> Recorded information:

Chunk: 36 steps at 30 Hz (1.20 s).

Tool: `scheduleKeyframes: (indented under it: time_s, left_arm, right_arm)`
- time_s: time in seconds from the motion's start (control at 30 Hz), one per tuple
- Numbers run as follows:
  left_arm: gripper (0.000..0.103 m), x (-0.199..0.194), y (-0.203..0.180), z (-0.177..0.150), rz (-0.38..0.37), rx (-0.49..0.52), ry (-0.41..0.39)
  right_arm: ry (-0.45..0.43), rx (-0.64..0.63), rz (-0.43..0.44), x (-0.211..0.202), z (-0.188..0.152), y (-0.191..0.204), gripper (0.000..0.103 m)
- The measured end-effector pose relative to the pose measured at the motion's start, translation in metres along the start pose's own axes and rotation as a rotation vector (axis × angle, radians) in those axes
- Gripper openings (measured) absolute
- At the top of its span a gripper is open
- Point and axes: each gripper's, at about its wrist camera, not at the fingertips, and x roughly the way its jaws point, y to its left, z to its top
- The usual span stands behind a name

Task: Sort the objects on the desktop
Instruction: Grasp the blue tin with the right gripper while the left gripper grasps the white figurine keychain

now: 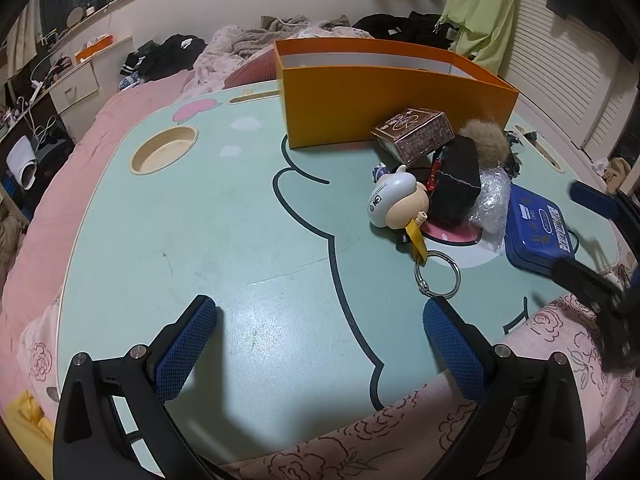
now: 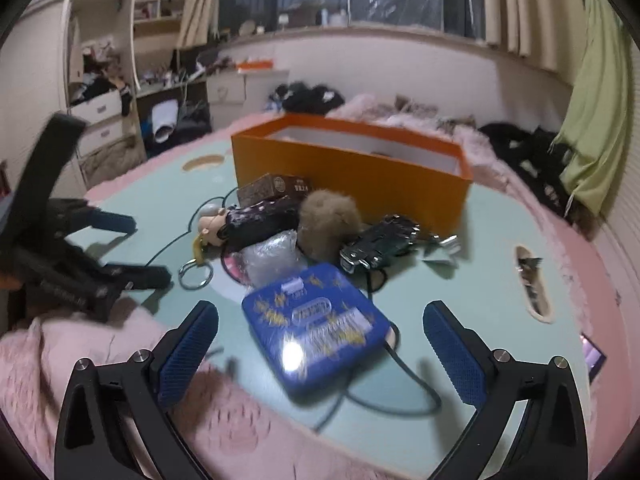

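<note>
Both tools spread wide and empty, low over the near edge of the mint-green surface [image 1: 224, 216]; sorting judged barely begun, since the pile lies outside the orange box [image 1: 392, 104].

Left tool [image 1: 320, 320]: pads apart, nothing between them, only bare surface ahead. Nearest item is the metal key ring [image 1: 438, 276], just off the tip of its right-hand pad, tethered by a yellow strap to the white-capped figurine [image 1: 394, 200] lying on its side. Behind that, touching or overlapping: a black pouch [image 1: 458, 178], a brown patterned carton [image 1: 414, 130] against the box front, a tan fur pom-pom [image 1: 484, 136].

Right tool [image 2: 320, 320]: pads also apart. The blue tin [image 2: 316, 324] lies flat between and just beyond the fingertips, nearly centred, turned at an angle to them. A black cable [image 2: 404, 372] runs out from under its near right corner. A clear plastic wrap [image 2: 272, 256] touches its far edge; a dark crinkled foil packet [image 2: 380, 244] sits further back, right.

Judgement: the tin looks like the step in hand.
- Rotate the right tool to square the pads with two opposite tin edges.
- Tin sits low; come down close to the surface before closing.
- Watch that the cable does not drag with it.
- Box opening lies beyond the pile, so lift clear of the pom-pom.
</note>
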Motion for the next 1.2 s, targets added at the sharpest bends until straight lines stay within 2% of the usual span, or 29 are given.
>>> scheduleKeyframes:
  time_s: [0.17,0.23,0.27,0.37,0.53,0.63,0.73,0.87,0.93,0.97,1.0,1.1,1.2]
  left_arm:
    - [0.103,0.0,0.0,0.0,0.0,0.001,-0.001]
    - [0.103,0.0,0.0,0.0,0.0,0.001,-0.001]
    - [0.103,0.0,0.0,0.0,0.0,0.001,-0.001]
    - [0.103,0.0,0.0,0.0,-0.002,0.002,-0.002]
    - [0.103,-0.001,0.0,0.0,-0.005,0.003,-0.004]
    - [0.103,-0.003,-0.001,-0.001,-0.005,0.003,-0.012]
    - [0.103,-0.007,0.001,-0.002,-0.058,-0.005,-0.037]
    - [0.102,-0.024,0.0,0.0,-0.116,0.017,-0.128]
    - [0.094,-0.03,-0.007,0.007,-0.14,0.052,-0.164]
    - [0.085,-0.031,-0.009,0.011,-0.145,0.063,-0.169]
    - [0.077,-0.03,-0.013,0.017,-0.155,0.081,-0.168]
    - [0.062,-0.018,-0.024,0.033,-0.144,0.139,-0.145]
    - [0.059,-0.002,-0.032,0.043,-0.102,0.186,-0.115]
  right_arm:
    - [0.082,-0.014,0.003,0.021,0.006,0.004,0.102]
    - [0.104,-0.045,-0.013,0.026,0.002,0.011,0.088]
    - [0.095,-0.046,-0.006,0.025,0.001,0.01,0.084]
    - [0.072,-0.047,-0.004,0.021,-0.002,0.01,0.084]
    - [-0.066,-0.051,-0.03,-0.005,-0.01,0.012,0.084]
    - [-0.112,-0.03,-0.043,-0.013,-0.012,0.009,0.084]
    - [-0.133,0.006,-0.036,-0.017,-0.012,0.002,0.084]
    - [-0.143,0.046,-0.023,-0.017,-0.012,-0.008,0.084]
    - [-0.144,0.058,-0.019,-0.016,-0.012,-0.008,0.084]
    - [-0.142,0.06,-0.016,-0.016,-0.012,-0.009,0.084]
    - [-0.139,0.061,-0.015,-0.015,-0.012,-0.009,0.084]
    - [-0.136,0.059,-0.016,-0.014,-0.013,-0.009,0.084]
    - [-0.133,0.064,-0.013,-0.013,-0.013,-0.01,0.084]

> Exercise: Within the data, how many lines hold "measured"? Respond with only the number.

> Solution for this exercise: 2